Work to complete
From first line to last, write out the data precisely as shown.

Data excerpt
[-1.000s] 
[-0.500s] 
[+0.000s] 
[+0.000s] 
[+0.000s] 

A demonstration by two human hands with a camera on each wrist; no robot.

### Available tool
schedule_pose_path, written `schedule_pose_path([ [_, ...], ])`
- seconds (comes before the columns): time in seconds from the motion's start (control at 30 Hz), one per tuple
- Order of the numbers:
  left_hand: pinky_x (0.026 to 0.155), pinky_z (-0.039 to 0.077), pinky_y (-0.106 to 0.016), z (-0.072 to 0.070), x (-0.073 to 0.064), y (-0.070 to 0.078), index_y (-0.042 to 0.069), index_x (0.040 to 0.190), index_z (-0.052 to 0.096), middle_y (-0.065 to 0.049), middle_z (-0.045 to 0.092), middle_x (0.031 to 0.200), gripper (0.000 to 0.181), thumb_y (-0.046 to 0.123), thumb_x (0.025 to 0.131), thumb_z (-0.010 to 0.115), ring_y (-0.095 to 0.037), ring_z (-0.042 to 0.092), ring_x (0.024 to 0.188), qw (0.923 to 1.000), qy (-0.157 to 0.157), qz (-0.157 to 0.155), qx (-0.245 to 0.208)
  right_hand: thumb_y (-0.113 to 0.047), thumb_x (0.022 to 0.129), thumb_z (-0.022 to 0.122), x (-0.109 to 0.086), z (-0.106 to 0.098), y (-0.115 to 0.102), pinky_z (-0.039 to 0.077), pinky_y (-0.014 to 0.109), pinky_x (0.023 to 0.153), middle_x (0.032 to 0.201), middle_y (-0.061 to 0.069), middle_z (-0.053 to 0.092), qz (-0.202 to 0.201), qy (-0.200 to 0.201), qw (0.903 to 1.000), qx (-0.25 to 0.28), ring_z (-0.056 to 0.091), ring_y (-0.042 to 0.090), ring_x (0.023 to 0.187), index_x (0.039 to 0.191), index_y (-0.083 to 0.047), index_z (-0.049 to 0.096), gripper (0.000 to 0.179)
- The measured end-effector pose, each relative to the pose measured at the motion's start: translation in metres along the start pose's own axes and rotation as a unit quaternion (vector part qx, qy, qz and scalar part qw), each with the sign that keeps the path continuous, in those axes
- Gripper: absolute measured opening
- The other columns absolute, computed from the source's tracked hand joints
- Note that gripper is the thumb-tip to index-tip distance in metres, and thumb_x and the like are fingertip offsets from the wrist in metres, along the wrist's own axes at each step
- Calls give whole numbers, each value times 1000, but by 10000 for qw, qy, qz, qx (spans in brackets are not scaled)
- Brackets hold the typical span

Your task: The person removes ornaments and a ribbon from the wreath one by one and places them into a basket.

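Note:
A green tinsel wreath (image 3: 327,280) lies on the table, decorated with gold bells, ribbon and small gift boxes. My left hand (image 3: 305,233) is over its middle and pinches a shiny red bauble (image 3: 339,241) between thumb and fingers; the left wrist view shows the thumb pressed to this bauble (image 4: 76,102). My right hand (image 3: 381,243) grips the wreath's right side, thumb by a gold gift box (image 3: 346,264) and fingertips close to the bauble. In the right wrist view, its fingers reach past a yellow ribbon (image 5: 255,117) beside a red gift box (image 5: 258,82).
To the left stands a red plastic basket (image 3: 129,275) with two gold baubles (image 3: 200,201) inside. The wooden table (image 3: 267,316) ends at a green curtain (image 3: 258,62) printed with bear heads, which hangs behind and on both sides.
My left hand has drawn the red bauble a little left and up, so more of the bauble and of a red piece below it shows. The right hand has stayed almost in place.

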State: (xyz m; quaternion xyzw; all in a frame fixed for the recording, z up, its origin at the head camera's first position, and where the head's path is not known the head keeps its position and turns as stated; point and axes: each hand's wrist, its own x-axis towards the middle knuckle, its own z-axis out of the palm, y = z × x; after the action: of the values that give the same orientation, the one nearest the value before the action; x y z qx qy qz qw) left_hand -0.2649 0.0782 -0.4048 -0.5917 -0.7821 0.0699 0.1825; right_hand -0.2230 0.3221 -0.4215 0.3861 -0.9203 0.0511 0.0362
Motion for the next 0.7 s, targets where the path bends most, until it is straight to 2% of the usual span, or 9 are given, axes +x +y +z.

Task response
[-1.000s] 
[-0.500s] 
[+0.000s] 
[+0.000s] 
[+0.000s] 

A demonstration by two human hands with a camera on each wrist; no robot.

### Available tool
schedule_pose_path, written `schedule_pose_path([ [_, ...], ])`
- seconds (comes before the columns): time in seconds from the motion's start (control at 30 Hz), one per tuple
- Order of the numbers:
  left_hand: pinky_x (0.026 to 0.155), pinky_z (-0.039 to 0.077), pinky_y (-0.106 to 0.016), z (-0.072 to 0.070), x (-0.073 to 0.064), y (-0.070 to 0.078), index_y (-0.042 to 0.069), index_x (0.040 to 0.190), index_z (-0.052 to 0.096), middle_y (-0.065 to 0.049), middle_z (-0.045 to 0.092), middle_x (0.031 to 0.200), gripper (0.000 to 0.181), thumb_y (-0.046 to 0.123), thumb_x (0.025 to 0.131), thumb_z (-0.010 to 0.115), ring_y (-0.095 to 0.037), ring_z (-0.042 to 0.092), ring_x (0.024 to 0.188), qw (0.923 to 1.000), qy (-0.157 to 0.157), qz (-0.157 to 0.155), qx (-0.245 to 0.208)
  right_hand: thumb_y (-0.113 to 0.047), thumb_x (0.022 to 0.129), thumb_z (-0.022 to 0.122), x (-0.109 to 0.086), z (-0.106 to 0.098), y (-0.115 to 0.102), pinky_z (-0.039 to 0.077), pinky_y (-0.014 to 0.109), pinky_x (0.023 to 0.153), middle_x (0.032 to 0.201), middle_y (-0.061 to 0.069), middle_z (-0.053 to 0.092), qz (-0.202 to 0.201), qy (-0.200 to 0.201), qw (0.903 to 1.000), qx (-0.25 to 0.28), ring_z (-0.056 to 0.091), ring_y (-0.042 to 0.090), ring_x (0.023 to 0.187), index_x (0.039 to 0.191), index_y (-0.083 to 0.047), index_z (-0.049 to 0.096), gripper (0.000 to 0.179)
- The measured end-effector pose, each relative to the pose measured at the motion's start: translation in metres along the start pose's own axes and rotation as a unit quaternion (vector part qx, qy, qz and scalar part qw), each with the sign that keeps the path continuous, in those axes
- Gripper: absolute measured opening
- The other columns absolute, computed from the source's tracked hand joints
- Note that gripper is the thumb-tip to index-tip distance in metres, and thumb_x and the like are fingertip offsets from the wrist in metres, along the wrist's own axes at each step
- Calls give whole numbers, each value times 1000, but by 10000 for qw, qy, qz, qx (spans in brackets are not scaled)
- Brackets hold the typical span

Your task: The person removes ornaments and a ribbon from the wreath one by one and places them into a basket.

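Note:
A green tinsel wreath (image 3: 327,280) lies on the table, decorated with gold bells, ribbon and small gift boxes. My left hand (image 3: 305,233) is over its middle and pinches a shiny red bauble (image 3: 339,241) between thumb and fingers; the left wrist view shows the thumb pressed to this bauble (image 4: 76,102). My right hand (image 3: 381,243) grips the wreath's right side, thumb by a gold gift box (image 3: 346,264) and fingertips close to the bauble. In the right wrist view, its fingers reach past a yellow ribbon (image 5: 255,117) beside a red gift box (image 5: 258,82).
To the left stands a red plastic basket (image 3: 129,275) with two gold baubles (image 3: 200,201) inside. The wooden table (image 3: 267,316) ends at a green curtain (image 3: 258,62) printed with bear heads, which hangs behind and on both sides.
My left hand has drawn the red bauble a little left and up, so more of the bauble and of a red piece below it shows. The right hand has stayed almost in place.
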
State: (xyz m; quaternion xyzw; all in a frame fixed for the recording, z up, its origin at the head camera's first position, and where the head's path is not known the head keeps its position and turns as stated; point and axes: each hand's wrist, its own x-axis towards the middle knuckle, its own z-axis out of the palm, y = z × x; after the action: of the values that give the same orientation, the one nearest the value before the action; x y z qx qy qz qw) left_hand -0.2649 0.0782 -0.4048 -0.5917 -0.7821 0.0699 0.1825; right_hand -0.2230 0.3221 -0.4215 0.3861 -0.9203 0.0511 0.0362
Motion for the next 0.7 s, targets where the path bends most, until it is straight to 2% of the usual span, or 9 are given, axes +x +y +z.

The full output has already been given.